== DATA EXCERPT ==
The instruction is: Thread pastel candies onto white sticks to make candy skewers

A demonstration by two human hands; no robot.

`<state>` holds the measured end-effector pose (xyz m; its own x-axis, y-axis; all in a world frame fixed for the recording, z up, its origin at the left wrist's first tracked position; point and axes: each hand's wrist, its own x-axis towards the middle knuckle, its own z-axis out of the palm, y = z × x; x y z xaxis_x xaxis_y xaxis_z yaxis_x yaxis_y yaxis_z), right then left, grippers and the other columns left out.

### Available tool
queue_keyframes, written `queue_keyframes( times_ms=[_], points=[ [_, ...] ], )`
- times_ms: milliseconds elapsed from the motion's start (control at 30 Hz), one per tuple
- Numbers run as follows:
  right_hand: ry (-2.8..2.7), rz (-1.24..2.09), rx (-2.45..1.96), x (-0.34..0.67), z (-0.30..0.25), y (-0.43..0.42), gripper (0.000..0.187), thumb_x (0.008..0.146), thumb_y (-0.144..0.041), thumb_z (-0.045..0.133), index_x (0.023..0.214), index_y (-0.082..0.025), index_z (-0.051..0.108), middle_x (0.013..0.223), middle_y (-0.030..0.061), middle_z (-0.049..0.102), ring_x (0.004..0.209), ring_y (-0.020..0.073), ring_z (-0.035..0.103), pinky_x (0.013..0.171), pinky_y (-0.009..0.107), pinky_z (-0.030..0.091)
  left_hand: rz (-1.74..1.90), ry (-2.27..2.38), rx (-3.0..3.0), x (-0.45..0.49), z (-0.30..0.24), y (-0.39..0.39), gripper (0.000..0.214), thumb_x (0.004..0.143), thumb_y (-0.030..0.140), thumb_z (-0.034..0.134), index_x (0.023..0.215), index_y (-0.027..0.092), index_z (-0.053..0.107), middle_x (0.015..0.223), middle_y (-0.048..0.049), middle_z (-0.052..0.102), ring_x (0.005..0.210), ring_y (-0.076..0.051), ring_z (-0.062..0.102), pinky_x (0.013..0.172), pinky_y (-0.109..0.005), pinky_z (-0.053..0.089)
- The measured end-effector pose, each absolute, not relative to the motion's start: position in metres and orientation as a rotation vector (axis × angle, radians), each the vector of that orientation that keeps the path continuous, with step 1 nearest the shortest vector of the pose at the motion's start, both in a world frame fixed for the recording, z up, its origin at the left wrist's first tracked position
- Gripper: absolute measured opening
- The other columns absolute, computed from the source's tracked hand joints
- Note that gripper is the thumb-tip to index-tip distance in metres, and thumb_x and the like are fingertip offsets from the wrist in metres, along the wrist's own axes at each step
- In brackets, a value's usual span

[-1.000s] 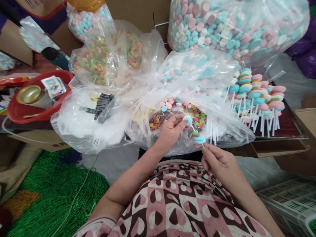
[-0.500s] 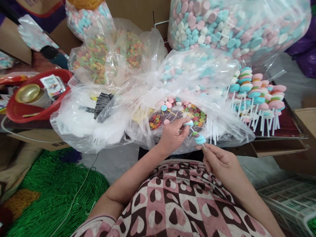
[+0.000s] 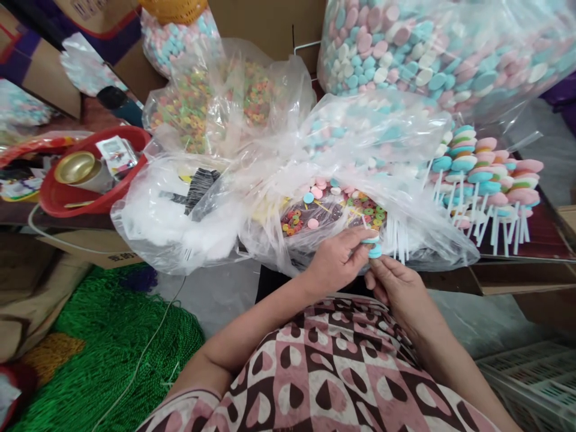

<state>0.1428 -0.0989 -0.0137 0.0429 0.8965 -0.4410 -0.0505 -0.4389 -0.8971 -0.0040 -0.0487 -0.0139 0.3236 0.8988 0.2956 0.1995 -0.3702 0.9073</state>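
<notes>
My right hand [image 3: 398,285] pinches the lower end of a candy skewer [image 3: 375,251], which carries blue and white marshmallow discs; the stick is mostly hidden by fingers and candy. The fingers of my left hand [image 3: 344,258] are closed on a white and blue marshmallow [image 3: 370,236] at the skewer's upper part. Just beyond my hands, loose pink and blue marshmallows [image 3: 317,192] and ring gummies [image 3: 292,222] lie in an opened plastic bag. White sticks [image 3: 398,231] stand out at the bag's right side.
Finished-looking marshmallow skewers [image 3: 486,174] are bunched at the right of the table. A big bag of marshmallows [image 3: 427,54] and bags of ring gummies [image 3: 193,108] stand behind. At the left is a red basin [image 3: 54,201]; green cord [image 3: 148,348] covers the floor.
My left hand has moved right and down the stick, bringing its marshmallow close against the other candy. The green gummy on the skewer is now mostly covered. The whole view has shifted slightly.
</notes>
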Motion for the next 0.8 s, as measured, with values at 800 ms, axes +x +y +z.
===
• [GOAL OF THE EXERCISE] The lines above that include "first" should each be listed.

• [TASK OUTPUT]
`<state>` holds the measured end-effector pose (xyz m; its own x-axis, y-axis; all in a world frame fixed for the recording, z up, its origin at the left wrist's first tracked position; point and axes: each hand's wrist, its own x-axis towards the middle knuckle, its own z-axis out of the palm, y = z × x; x y z xaxis_x xaxis_y xaxis_z yaxis_x yaxis_y yaxis_z), right then left, grippers and the other columns left out.
- The measured end-effector pose, each absolute, not relative to the motion's start: position in metres and orientation as a rotation vector (axis × angle, radians), each the vector of that orientation that keeps the path continuous, with step 1 nearest the shortest vector of the pose at the motion's start, both in a world frame fixed for the recording, z up, its origin at the left wrist's first tracked position

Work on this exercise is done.